◆ Task details ◆
Would you give the records below again, exactly and completely?

(Source records)
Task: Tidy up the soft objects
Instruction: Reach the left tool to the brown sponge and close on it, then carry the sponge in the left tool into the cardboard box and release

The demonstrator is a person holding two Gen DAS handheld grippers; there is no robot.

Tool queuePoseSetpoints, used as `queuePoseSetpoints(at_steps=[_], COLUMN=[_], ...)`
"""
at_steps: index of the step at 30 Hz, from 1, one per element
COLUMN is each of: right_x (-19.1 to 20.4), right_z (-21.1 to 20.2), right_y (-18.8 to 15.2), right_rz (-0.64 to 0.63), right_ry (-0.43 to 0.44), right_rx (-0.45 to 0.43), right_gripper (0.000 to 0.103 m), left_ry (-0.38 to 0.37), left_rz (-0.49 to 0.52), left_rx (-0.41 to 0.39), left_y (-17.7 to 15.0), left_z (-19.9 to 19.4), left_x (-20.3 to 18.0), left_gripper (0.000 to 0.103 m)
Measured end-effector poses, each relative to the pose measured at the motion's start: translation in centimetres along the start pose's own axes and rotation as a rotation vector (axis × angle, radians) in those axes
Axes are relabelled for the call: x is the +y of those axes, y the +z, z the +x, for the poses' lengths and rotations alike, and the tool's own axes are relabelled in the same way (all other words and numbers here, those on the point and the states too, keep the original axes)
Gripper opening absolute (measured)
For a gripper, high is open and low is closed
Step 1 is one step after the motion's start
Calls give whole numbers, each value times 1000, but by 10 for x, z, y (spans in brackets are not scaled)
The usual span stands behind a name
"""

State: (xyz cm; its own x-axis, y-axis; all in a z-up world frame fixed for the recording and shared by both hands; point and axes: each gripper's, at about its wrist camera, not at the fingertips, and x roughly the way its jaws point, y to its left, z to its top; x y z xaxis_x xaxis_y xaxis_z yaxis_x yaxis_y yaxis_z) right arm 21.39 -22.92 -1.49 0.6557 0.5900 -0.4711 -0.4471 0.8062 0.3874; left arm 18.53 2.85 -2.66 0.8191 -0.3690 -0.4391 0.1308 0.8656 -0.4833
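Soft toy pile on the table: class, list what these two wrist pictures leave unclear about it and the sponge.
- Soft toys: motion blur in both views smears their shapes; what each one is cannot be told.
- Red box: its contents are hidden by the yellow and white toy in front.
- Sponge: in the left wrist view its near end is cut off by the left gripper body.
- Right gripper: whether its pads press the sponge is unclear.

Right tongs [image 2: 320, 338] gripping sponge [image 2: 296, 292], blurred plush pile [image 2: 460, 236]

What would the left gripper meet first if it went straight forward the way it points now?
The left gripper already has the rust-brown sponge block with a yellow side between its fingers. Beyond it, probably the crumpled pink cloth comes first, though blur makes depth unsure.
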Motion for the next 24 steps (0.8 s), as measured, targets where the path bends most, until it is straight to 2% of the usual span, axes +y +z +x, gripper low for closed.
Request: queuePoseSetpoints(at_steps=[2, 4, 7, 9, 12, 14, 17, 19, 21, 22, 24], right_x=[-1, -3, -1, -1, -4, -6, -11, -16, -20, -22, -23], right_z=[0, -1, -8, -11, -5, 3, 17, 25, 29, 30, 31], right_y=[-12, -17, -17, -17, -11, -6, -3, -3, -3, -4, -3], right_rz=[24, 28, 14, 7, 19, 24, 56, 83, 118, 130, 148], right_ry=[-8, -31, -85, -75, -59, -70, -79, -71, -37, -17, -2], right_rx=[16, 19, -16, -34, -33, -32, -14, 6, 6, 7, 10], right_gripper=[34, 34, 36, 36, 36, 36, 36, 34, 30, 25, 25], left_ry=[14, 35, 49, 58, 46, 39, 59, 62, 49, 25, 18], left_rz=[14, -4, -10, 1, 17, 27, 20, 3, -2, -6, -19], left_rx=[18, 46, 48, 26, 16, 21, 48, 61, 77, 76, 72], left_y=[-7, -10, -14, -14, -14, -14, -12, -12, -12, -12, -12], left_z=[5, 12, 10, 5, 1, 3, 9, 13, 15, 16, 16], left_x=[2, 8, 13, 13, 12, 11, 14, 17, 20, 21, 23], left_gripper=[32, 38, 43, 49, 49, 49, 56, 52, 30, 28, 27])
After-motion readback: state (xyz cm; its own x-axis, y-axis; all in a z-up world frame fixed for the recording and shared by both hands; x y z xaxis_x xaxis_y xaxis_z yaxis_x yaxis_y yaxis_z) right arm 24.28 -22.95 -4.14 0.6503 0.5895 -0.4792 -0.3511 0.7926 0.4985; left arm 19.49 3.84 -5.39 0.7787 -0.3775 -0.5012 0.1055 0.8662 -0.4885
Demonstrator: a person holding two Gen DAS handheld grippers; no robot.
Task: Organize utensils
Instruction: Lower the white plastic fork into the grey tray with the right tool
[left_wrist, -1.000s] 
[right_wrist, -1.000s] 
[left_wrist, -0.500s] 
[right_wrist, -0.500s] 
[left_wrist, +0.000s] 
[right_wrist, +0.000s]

◆ Exercise answer ◆
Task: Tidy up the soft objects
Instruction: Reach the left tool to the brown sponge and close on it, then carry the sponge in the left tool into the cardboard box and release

The demonstrator is a person holding two Gen DAS handheld grippers; there is no robot.

Tool queuePoseSetpoints, used as `queuePoseSetpoints(at_steps=[_], COLUMN=[_], ...)`
"""
at_steps: index of the step at 30 Hz, from 1, one per element
COLUMN is each of: right_x (-19.1 to 20.4), right_z (-21.1 to 20.2), right_y (-18.8 to 15.2), right_rz (-0.64 to 0.63), right_ry (-0.43 to 0.44), right_rx (-0.45 to 0.43), right_gripper (0.000 to 0.103 m), left_ry (-0.38 to 0.37), left_rz (-0.49 to 0.52), left_rx (-0.41 to 0.39), left_y (-17.7 to 15.0), left_z (-19.9 to 19.4), left_x (-20.3 to 18.0), left_gripper (0.000 to 0.103 m)
Measured end-effector poses, each relative to the pose measured at the motion's start: translation in centimetres along the start pose's own axes and rotation as a rotation vector (axis × angle, radians) in those axes
Axes are relabelled for the call: x is the +y of those axes, y the +z, z the +x, for the poses' lengths and rotations alike, and the tool's own axes are relabelled in the same way (all other words and numbers here, those on the point and the states too, keep the original axes)
Gripper opening absolute (measured)
For a gripper, high is open and low is closed
Step 1 is one step after the motion's start
Calls give whole numbers, each value times 1000, but by 10 for x, z, y (spans in brackets are not scaled)
The usual span stands behind a name
"""

State: (xyz cm; its own x-axis, y-axis; all in a z-up world frame fixed for the recording and shared by both hands; point and axes: each gripper's, at about its wrist camera, not at the fingertips, and x roughly the way its jaws point, y to its left, z to its top; x y z xaxis_x xaxis_y xaxis_z yaxis_x yaxis_y yaxis_z) right arm 21.39 -22.92 -1.49 0.6557 0.5900 -0.4711 -0.4471 0.8062 0.3874; left arm 18.53 2.85 -2.66 0.8191 -0.3690 -0.4391 0.1308 0.8656 -0.4833
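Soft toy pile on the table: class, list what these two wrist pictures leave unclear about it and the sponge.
- Soft toys: motion blur in both views smears their shapes; what each one is cannot be told.
- Red box: its contents are hidden by the yellow and white toy in front.
- Sponge: in the left wrist view its near end is cut off by the left gripper body.
- Right gripper: whether its pads press the sponge is unclear.

Right tongs [image 2: 320, 338] gripping sponge [image 2: 296, 292], blurred plush pile [image 2: 460, 236]

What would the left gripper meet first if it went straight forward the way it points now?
The left gripper already has the rust-brown sponge block with a yellow side between its fingers. Beyond it, probably the crumpled pink cloth comes first, though blur makes depth unsure.
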Motion for the next 24 steps (0.8 s), as measured, targets where the path bends most, until it is straight to 2% of the usual span, axes +y +z +x, gripper low for closed.
Request: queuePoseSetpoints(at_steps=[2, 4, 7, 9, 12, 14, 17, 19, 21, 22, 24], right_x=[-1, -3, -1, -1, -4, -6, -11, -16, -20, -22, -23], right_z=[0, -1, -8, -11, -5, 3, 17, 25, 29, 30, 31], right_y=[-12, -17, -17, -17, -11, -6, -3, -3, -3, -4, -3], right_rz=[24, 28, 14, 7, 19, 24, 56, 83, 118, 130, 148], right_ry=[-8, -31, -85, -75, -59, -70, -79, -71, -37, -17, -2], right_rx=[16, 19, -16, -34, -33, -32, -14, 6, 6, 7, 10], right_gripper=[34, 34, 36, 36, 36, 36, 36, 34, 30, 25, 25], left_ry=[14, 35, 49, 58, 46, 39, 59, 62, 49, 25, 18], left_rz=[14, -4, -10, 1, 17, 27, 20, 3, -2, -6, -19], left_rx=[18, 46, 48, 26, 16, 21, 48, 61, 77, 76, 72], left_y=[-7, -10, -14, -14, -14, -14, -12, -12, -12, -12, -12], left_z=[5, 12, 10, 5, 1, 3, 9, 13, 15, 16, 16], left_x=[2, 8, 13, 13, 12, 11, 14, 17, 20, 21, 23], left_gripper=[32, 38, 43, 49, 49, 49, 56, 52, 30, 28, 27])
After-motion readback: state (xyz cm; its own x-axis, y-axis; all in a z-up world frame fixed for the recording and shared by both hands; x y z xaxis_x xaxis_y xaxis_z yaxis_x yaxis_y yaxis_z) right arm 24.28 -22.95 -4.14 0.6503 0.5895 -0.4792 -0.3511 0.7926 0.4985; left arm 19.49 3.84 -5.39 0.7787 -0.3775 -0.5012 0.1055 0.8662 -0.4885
Demonstrator: a person holding two Gen DAS handheld grippers; no robot.
Task: Organize utensils
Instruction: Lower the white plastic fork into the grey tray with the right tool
[left_wrist, -1.000s] 
[right_wrist, -1.000s] 
[left_wrist, -0.500s] 
[right_wrist, -0.500s] 
[left_wrist, +0.000s] 
[right_wrist, +0.000s]

The full output has already been given.